Part of Abdurraqib’s project is rescuing marginalized history for posterity. Baker underscored this loss of detail and context in her speech in her hometown of St. Louis, in which she criticized America for its attempts to sanitize history by erasing the history of violent aggression against Black people from the mainstream understanding of America. Similarly, in “My Favorite Thing About Don Shirley,” Abdurraqib pinpoints the way movies set in the past spread the myth of tolerant America, smoothing out difficulties and minimizing problems to make them appear easily solvable with little white discomfort. Period pieces like the movie Green Book place racism at a remove, deeming it solved in the past and, thus, no longer needing to be addressed. To counter this effect, Abdurraqib inserts stories with immediacy, partly because they are little known. The story of Meredith Hunter from “I Would Like to Give Merry Clayton Her Roses” contains one of the book’s few passages with explicit and violent details of brutality against Black bodies. The murder at a Rolling Stones concert connects to the artistry of a Rolling Stones featured vocalist—different ways that Black bodies are used for the creation of mainstream white culture.

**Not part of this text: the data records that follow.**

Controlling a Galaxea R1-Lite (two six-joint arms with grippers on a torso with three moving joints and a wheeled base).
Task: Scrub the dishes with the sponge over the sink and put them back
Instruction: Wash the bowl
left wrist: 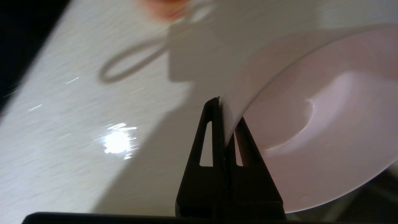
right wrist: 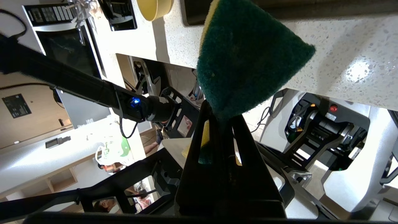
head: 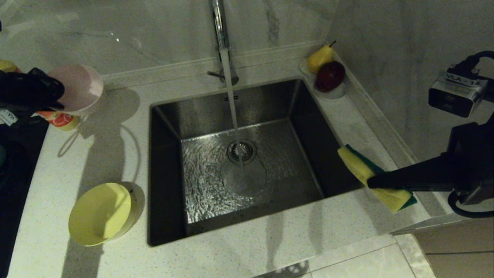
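While left end effector (left wrist: 224, 124) pinches the pink bowl (head: 79, 88) rim at 10 o'clock, swing it under the faucet stream (head: 230, 92) toward the sponge (head: 370, 178) clamped in right end effector (head: 372, 182) at 3 o'clock.

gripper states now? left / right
Left gripper: shut on the rim of the pink bowl, held above the counter left of the sink.
Right gripper: shut on the sponge, at the sink's right edge.

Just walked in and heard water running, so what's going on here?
The robot is mid dishwashing. Its left end effector is shut on the pink bowl's rim, holding it above the counter left of the sink. The right end effector grips the sponge at the sink's right edge. A yellow bowl waits; the faucet runs.
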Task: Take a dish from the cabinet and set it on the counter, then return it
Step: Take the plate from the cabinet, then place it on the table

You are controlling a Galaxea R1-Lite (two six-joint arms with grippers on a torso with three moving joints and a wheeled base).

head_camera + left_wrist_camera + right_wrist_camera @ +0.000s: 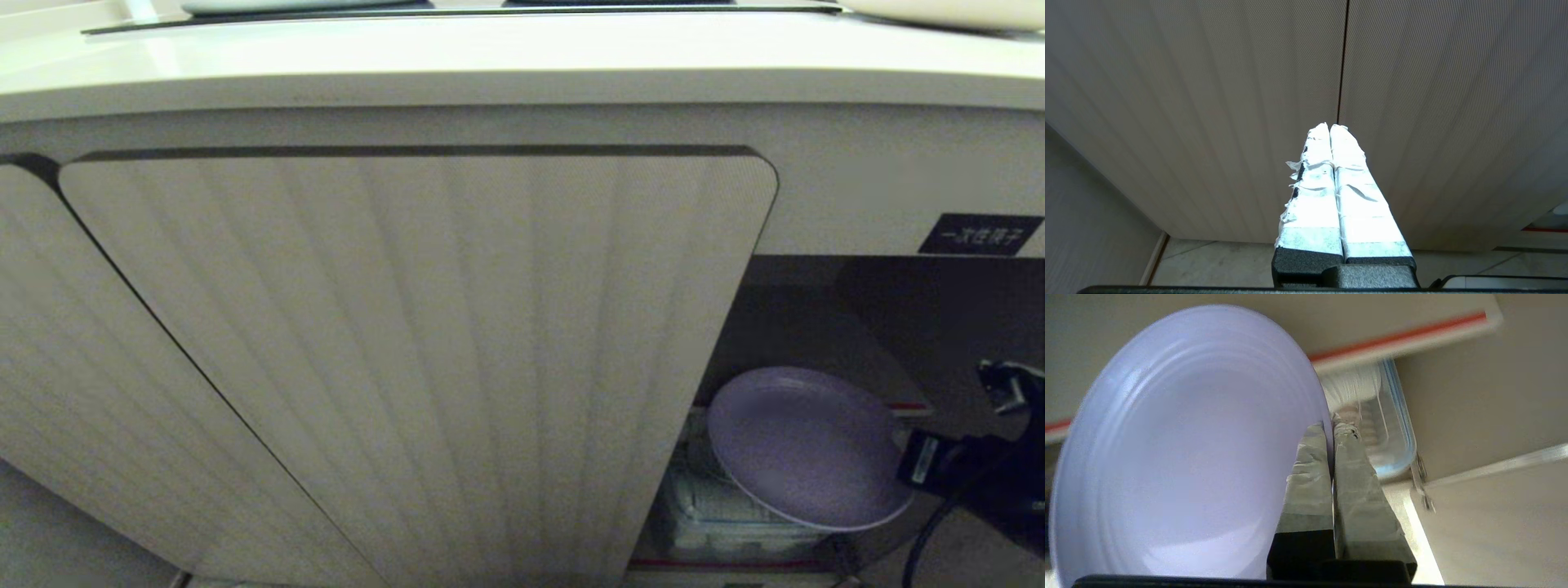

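Cabinet (408, 327) door standing open; right gripper (1331, 428) fingers clamping dish (1188, 449) rim, carrying it out; next lifting to table (490, 57). Left gripper (1329, 128) idling, closed empty.

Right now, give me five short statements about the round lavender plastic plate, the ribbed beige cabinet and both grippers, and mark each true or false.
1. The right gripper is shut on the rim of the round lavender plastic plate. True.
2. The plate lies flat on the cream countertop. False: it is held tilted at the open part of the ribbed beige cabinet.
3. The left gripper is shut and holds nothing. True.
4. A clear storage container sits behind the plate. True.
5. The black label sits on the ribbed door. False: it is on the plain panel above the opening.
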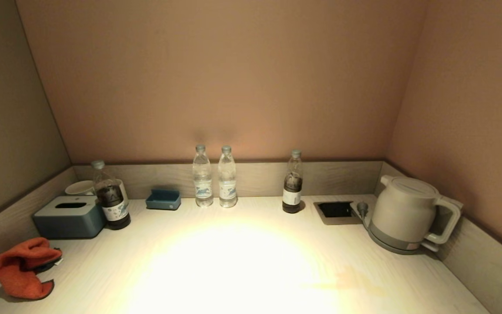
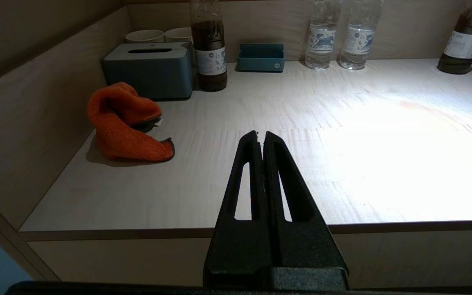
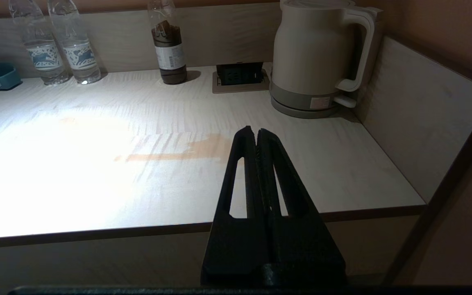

Beyoncé has leveraged her fame to give voice to disparate elements of Black culture, so in “Beyoncé Performs at the Super Bowl and I Think About All of the Jobs I’ve Hated” Abdurraqib places Beyoncé into a long line of Black women expected to save the country, comparing her to women like Black Panther leader Elaine Brown and Black women voters of the 2016 presidential election—a fairly expected juxtaposition. More startling is Abdurraqib’s focus on Beyoncé as a person doing her job—a description that allows him to compare her performances to his more conventional white-collar employment. Both engage in the mundane pursuit of excellence—the ongoing act of “showing up when it is easier for you not to be present, especially when no one would notice you being gone” (218). The reduction of performance to work feels both radical and entirely consistent with Abdurraqib’s theme of The Mundane Fight for Individuality.